Movies & TV / News

Evangeline Lilly Reveals There Was More Shot For Ant-Man and the Wasp After-Credits Scene

October 15, 2018 | Posted by Joseph Lee
Evangeline Lilly Ant-Man and The Wasp Image Credit: Marvel Studios

In an interview with CBR, Evangeline Lilly spoke about filming the after-credits sequence in Ant-Man and the Wasp, and how there was initially more shot than was shown in the finished film. Here are highlights:

On learning about Thanos’ finger snap: “So, as you probably know, Marvel notoriously has script revisions like every day of shooting. So you kind of get used to showing up on set and being told, like, “Oh, here’s some pages. This is what we’re shooting today.” There was one of those days, where we showed up and were like, “So, what exactly is happening today? What are we shooting?” “Oh, here’s some pages. Here’s what we’re shooting today.” This is one of the last days of shooting the whole movie and, you know, we saw the Snappening — well, we read about the Snappening. At the time, we still didn’t really entirely know what exactly that was, and it’s because we hadn’t seen or been a part of shooting Infinity War. We really didn’t know what it was supposed to look like, either! And so we were in this sort of awkward position of shooting something that — we knew, like, the basic idea. We knew that Thanos had snapped his fingers and people disappeared, but we didn’t know… I hadn’t seen Tom Holland crying out and begging Iron Man to “Please, please, I don’t want to go, I don’t want to go” and we hadn’t seen the emotion or the drama or the sort of angst and maybe pain surrounding the ashing or the Snappening when we were shooting it. I don’t think [director] Peyton [Reed] really even knew what that was supposed to look like or be, because none of us had been a part of Avengers: Infinity War. So I kind of got a giggle when I saw the final product, because they basically just cut our reactions out completely and cut to ash, which is, of course, much more dramatic and worked very well for the scene, but also is probably a result of the fact that we totally blew it. [laughs] None of knew what we were doing! I think we made it look a little bit more like an ascension to heaven than any sort of negative and scary happening.”

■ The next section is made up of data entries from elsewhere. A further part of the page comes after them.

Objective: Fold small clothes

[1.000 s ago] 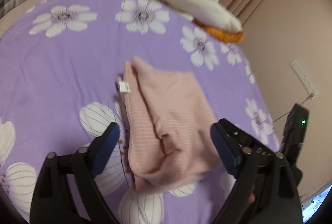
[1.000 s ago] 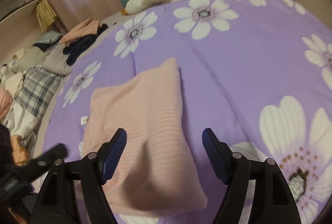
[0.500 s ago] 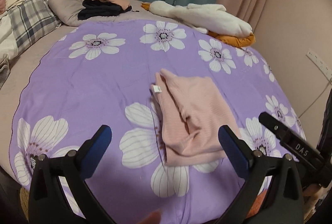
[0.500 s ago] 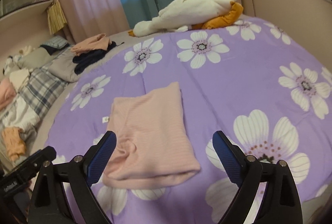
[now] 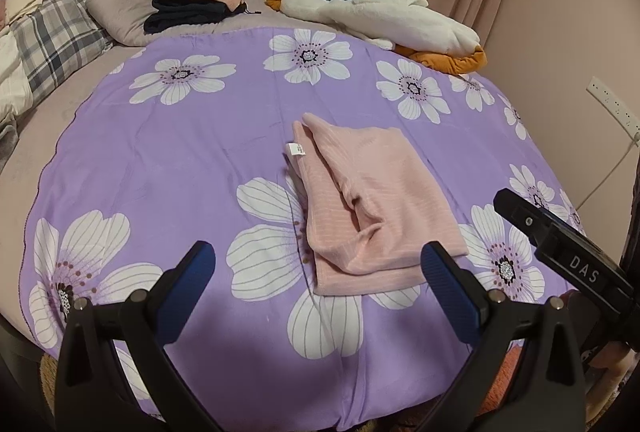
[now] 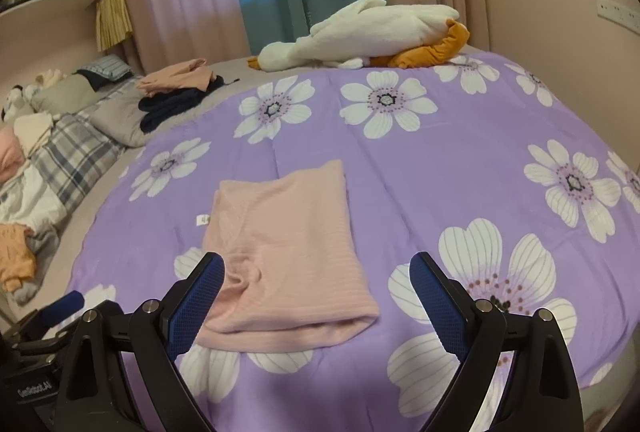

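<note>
A small pink striped garment (image 5: 368, 200) lies folded into a rough rectangle on the purple flowered bedspread (image 5: 180, 160), with a white label (image 5: 295, 149) sticking out at its left edge. It also shows in the right wrist view (image 6: 284, 252). My left gripper (image 5: 320, 272) is open and empty, held back above the near edge of the bed, short of the garment. My right gripper (image 6: 316, 284) is open and empty, also held back from the garment's near end. The right gripper's body (image 5: 568, 256) shows at the right of the left wrist view.
A white and orange plush goose (image 6: 372, 36) lies at the far side of the bed. A pile of peach and dark clothes (image 5: 192, 4) sits on grey pillows at the far left. A plaid blanket (image 5: 52, 36) lies left. A wall (image 5: 580, 32) stands on the right.
Both grippers have pulled back and up from the garment, which now lies farther off and smaller in view. The garment stays folded on the bed. Both stay open.
</note>
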Motion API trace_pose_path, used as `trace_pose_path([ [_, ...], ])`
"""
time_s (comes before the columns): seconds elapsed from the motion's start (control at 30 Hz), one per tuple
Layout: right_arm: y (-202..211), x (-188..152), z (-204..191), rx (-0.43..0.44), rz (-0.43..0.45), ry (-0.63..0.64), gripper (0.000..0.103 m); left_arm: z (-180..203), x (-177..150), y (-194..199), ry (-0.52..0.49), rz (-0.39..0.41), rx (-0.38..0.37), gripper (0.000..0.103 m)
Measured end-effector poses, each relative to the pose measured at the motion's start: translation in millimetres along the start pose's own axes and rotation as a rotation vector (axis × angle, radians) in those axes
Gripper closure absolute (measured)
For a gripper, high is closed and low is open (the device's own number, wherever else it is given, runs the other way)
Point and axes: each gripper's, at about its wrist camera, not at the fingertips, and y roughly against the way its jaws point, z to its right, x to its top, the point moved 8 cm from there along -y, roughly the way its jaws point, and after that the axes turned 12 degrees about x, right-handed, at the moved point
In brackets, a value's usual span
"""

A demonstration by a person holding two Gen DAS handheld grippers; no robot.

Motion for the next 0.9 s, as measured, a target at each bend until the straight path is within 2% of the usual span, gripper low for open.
trace_pose_path([
  [0.6, -7, -5, -10, 0.016, -0.030, 0.025, 0.010, -2, -8, -9, 0.000, -0.035, -0.002, 0.001],
  [0.9, -10, -7, -11, 0.009, -0.045, 0.027, 0.010, -2, -6, -7, 0.006, -0.032, -0.026, 0.001],
])
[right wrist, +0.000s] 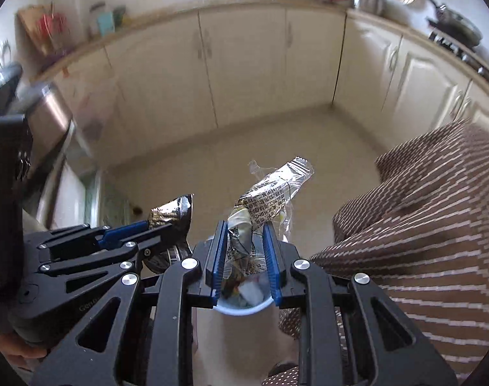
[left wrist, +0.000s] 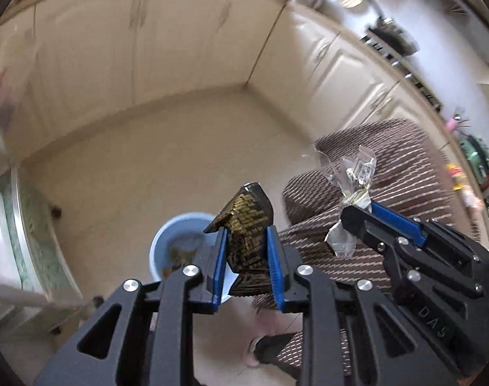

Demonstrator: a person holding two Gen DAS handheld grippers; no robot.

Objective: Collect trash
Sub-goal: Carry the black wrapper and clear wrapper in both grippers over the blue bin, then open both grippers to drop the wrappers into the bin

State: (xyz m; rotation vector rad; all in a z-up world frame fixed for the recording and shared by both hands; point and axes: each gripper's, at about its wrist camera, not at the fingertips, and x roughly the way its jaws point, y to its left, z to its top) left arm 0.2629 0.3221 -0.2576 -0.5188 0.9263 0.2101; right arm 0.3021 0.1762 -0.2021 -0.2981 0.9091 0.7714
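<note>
"DAS" reads on the right gripper [left wrist: 347, 212], clamped on a clear printed wrapper [right wrist: 270, 199]. The left gripper [left wrist: 247, 251] pinches a black-and-gold packet [left wrist: 244, 225]. Both tilt down over a blue bin [left wrist: 167, 241] on the floor.

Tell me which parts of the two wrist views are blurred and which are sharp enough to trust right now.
Left wrist view: cabinets and countertop clutter smear with motion blur, while the left gripper and its dark gold wrapper stay crisp. Right wrist view: the counter and left edge streak, window glare blows out the top, yet the right gripper and its clear printed wrapper read sharply. Both bend at the edges.
</note>
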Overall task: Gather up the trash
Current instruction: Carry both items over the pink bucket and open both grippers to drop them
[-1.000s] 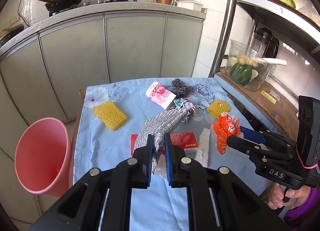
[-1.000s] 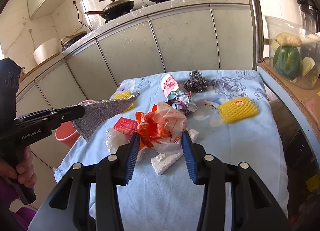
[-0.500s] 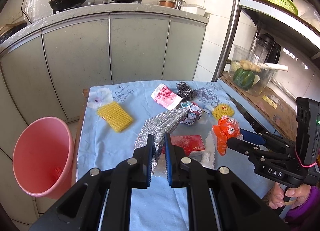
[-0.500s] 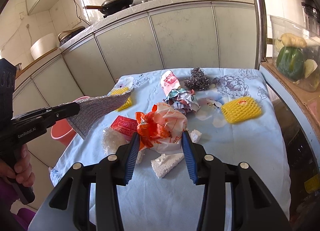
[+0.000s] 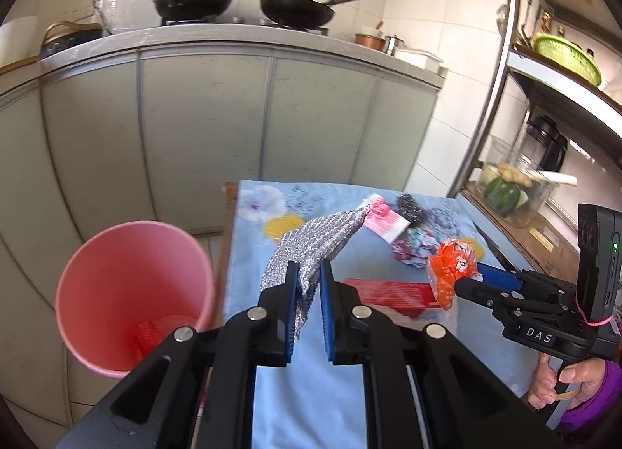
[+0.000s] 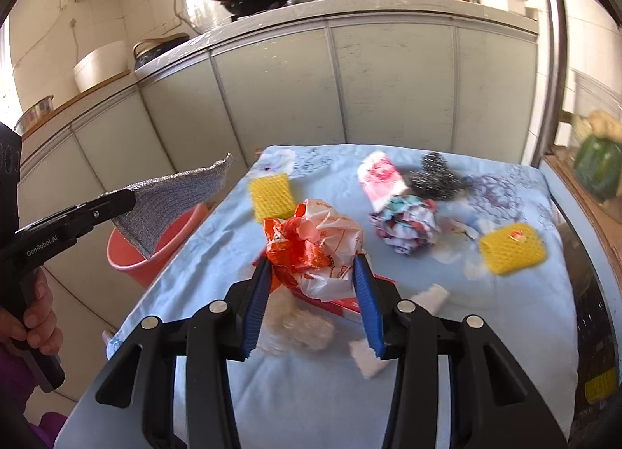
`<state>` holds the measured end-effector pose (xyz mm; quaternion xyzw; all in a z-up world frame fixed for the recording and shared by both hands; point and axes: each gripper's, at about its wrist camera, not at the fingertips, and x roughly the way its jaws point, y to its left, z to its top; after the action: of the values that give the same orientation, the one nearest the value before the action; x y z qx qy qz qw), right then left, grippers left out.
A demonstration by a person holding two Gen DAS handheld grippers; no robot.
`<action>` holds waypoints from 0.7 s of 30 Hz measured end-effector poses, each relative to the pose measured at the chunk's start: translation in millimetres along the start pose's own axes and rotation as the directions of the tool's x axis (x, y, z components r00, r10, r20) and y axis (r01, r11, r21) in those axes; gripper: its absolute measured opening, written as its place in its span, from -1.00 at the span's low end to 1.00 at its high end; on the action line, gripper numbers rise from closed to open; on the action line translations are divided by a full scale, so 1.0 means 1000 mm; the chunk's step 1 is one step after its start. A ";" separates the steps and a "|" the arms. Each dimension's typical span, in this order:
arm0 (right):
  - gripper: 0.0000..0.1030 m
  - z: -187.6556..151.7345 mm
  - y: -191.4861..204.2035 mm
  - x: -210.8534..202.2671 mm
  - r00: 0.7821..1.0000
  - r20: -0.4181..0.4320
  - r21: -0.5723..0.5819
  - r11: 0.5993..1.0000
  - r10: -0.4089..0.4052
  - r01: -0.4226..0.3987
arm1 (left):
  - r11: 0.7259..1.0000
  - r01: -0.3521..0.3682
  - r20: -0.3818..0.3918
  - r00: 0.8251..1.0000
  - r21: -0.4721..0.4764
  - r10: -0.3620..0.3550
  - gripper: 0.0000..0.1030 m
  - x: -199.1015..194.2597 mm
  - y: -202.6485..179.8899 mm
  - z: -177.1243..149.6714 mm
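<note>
Two handheld grippers are seen over a kitchen table (image 6: 505,332) draped in a pale blue floral cloth, each clamped on one piece of trash. A silver mesh cloth (image 5: 315,247) is pinched between the nearly closed jaws of the left gripper (image 5: 309,285) and is held clear of the table, near the single pink bin (image 5: 132,293) that stands on the floor at the table's left edge. A crumpled orange-and-white plastic bag (image 6: 315,250) is gripped between the partly spread blue pads of the right gripper (image 6: 313,285), above the table.

Still lying on the cloth are counted: two yellow foam nets (image 6: 272,196), one steel scourer (image 6: 435,173), one pink-and-white packet (image 6: 381,177), one ball of printed paper (image 6: 404,227), one red box (image 5: 392,293), one clear plastic wad (image 6: 299,326) and two white foam scraps (image 6: 367,359). One red item is visible at the bottom of the bin.

Behind the table, grey cabinet fronts run under a counter on which two black woks (image 5: 190,2) are set, against white tiles. A metal rack stands to the right.

Compared with a second earlier, the mesh cloth has been carried left, from over the middle of the table towards the bin, and the bag has been lifted slightly; both grips are unchanged.
</note>
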<state>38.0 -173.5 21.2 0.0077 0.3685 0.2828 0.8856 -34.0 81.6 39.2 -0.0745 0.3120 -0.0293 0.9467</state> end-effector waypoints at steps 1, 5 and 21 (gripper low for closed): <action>-0.15 0.003 0.008 0.004 1.000 -0.003 -0.018 1.000 0.009 -0.009 | 1.000 -0.011 0.006 1.000 -0.012 0.011 -0.80 -0.004 0.008 0.000; -0.15 0.015 0.044 0.020 0.998 -0.020 -0.091 0.994 0.054 -0.056 | 0.995 -0.077 0.026 0.997 -0.071 0.079 -0.80 -0.019 0.048 -0.004; -0.15 0.049 0.168 0.102 0.961 -0.136 -0.234 0.935 0.242 -0.268 | 0.937 -0.268 -0.091 0.963 -0.223 0.254 -0.79 -0.033 0.145 -0.042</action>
<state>44.9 28.6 28.5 -0.0711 0.3717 0.4395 0.8146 -84.5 222.6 2.2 -0.1421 0.3490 0.1313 0.9169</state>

On what she brought to her role in the sequel: “Well, you know, I guess this is so trivial, but to me it was a big deal: smiles and laughter. That was really refreshing. I had so much fun with the permanent resting bitch face in Ant-Man. I loved playing that character. I’d never played a character like that before and it was really fun for me to play someone who was so cold and, for lack of a better word, bitchy. [laughs] In the first film, she went through a hugely redemptive and healing process with her father and we wanted that healing to be represented in some very tangible, significant change in this character, so you could not only intuit it but physically see. So there was a couple visual clue. Her hair wasn’t quite as severe. Partly that was because she was on the run and, when you’re on the lamb, I don’t think you’re going to your local salon very often. So, you know, she was meant to look a little bit more disheveled, a little bit less well-groomed. But, you know, she smiled more and she was sort of able to laugh at Scott’s jokes because, in the first film, he was a stranger who she didn’t trust and wanted nothing to do with. Between the first film and the second film, they had a full-on romantic relationship, and now — though they weren’t together and though they were at odds — she still has that history with him and she still has feelings for him. So to see her be actually charmed by him and laugh and smile in moments that are a little more intense was very fun.”

On working with Michael Douglas and Michelle Pfieffer: “Good grief! [laughs] I mean, it was just a ridiculous, “pinch me” kind of dream to have Michelle Pfieffer and Michael Douglas play my parents. It was a fantasy come true. I have idolized Michelle Pfieffer since I was a young girl. Really, I was never a girl who paid a lot of attention to Hollywood, so the fact that she even caught my attention says a lot, because literally she’s the only woman I can think of who I idolized through my youth — female star, I should say, because of course I idolized my mother always. Michael Douglas was somebody who I had known from Romancing the Stone, but his more reputable work — you know, the stuff that really got him critical acclaim throughout his career — was a lot of the time things that I’d never seen and wasn’t really aware of because I didn’t watch a lot of movies. I didn’t watch a lot of TV. Still don’t, really. But then I worked with him in the first film and realized very quickly why he was a legend and how totally privileged I was to be working with him. So, to go into the second film and know that this man who had won my utter admiration and this woman who I’d been idolizing since I was a little girl were going to be playing my parents together was very, very fun. Yeah, it was a real buzz.”